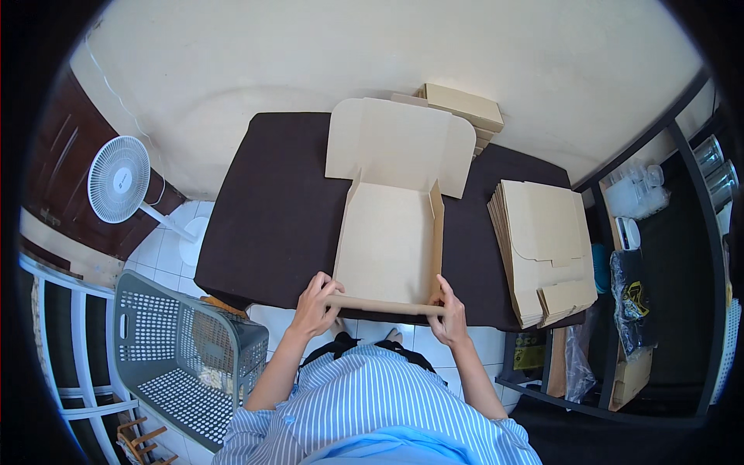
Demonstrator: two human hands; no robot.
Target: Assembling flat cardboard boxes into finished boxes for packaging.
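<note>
A cardboard mailer box (387,240) lies on the dark-covered table with its side walls upright and its flapped lid (399,139) raised at the back. My left hand (316,304) grips the near left corner of its front wall, fingers bent over the edge. At the near right corner, my right hand (447,311) pinches the same wall between thumb and fingers. The front wall stands up between both hands, at the table's near edge. Nothing lies inside the box.
Flat cardboard blanks (546,240) are stacked on the table's right, and folded boxes (463,108) are piled at the back. A grey laundry basket (186,341) and a white fan (120,180) stand to the left. A dark shelf (666,341) holds goods on the right.
</note>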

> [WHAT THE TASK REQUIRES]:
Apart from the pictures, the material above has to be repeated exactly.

> [RESPONSE BELOW]:
Demonstrator: two human hands; no robot.
Target: Assembling flat cardboard boxes into finished boxes for packaging.
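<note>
A cardboard mailer box (387,240) lies on the dark-covered table with its side walls upright and its flapped lid (399,139) raised at the back. My left hand (316,304) grips the near left corner of its front wall, fingers bent over the edge. At the near right corner, my right hand (447,311) pinches the same wall between thumb and fingers. The front wall stands up between both hands, at the table's near edge. Nothing lies inside the box.
Flat cardboard blanks (546,240) are stacked on the table's right, and folded boxes (463,108) are piled at the back. A grey laundry basket (186,341) and a white fan (120,180) stand to the left. A dark shelf (666,341) holds goods on the right.
</note>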

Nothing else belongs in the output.